**What is needed:**
Every line below between the line holding "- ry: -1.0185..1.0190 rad" and the line holding "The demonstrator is", inclusive, should be repeated exactly, and all other lines omitted.

**Dataset extract:**
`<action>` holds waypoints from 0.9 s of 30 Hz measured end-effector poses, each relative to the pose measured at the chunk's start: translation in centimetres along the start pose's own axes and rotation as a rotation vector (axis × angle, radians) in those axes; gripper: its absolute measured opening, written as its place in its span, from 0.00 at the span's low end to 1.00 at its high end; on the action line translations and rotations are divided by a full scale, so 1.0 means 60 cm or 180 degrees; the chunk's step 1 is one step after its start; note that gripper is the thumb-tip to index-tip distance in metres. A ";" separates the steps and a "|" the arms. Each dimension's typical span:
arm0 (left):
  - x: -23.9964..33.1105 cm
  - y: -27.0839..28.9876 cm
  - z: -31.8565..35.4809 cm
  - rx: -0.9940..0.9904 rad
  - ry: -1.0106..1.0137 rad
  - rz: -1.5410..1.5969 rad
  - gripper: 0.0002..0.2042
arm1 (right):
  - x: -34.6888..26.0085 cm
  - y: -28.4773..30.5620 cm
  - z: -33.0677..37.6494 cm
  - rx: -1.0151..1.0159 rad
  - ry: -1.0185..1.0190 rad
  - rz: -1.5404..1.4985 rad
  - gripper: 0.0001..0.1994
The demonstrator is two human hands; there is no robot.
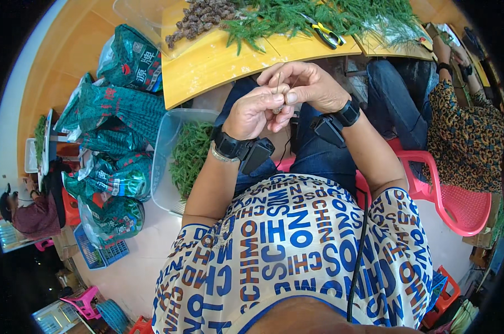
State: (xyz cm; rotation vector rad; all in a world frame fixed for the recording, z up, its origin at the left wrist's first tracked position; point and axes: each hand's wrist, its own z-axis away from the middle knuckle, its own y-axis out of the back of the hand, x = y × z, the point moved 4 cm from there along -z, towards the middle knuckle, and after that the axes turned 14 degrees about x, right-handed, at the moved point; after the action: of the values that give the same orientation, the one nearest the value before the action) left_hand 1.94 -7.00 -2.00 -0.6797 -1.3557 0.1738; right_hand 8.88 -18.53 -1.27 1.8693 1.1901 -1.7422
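My left hand (258,111) and my right hand (310,88) meet above my lap, just off the table's near edge. Thumbs and fingertips of both are pinched together on a thin brown wire-like stem (278,83), which stands up between them. Something small and brownish shows below the left fingers, mostly hidden, so I cannot make out its kind. On the yellow table (218,69) lie a heap of brown pinecones (204,19), loose green artificial pine sprigs (280,25) and pliers (327,36) with yellow and black handles.
A clear plastic bin (166,161) of green sprigs stands left of my legs. Several stuffed green bags (118,111) are piled beyond it, near a blue basket (104,253). At right, a person in a patterned top (463,133) sits close by, near a pink chair (458,206).
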 end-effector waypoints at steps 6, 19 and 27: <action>0.003 0.002 0.003 -0.0018 -0.0031 -0.0198 0.16 | -0.006 -0.004 0.007 0.0113 0.0084 0.0031 0.11; -0.005 0.006 -0.001 0.0387 -0.0124 0.0432 0.14 | -0.013 0.002 0.005 0.0352 0.0387 0.0080 0.05; -0.023 0.017 -0.012 -0.0063 0.0001 0.1357 0.13 | -0.014 0.003 0.005 0.0529 0.0533 0.0225 0.03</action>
State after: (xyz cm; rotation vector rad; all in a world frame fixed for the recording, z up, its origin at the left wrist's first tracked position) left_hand 2.54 -7.13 -3.77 -0.9803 -1.1992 0.5011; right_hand 8.88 -19.13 -0.61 2.1639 1.0496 -1.7214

**Finished exercise:**
  - ry: -1.0185..1.0190 rad
  - rz: -1.5404..1.4985 rad
  - gripper: 0.0001..0.1994
The demonstrator is two human hands; there is no robot.

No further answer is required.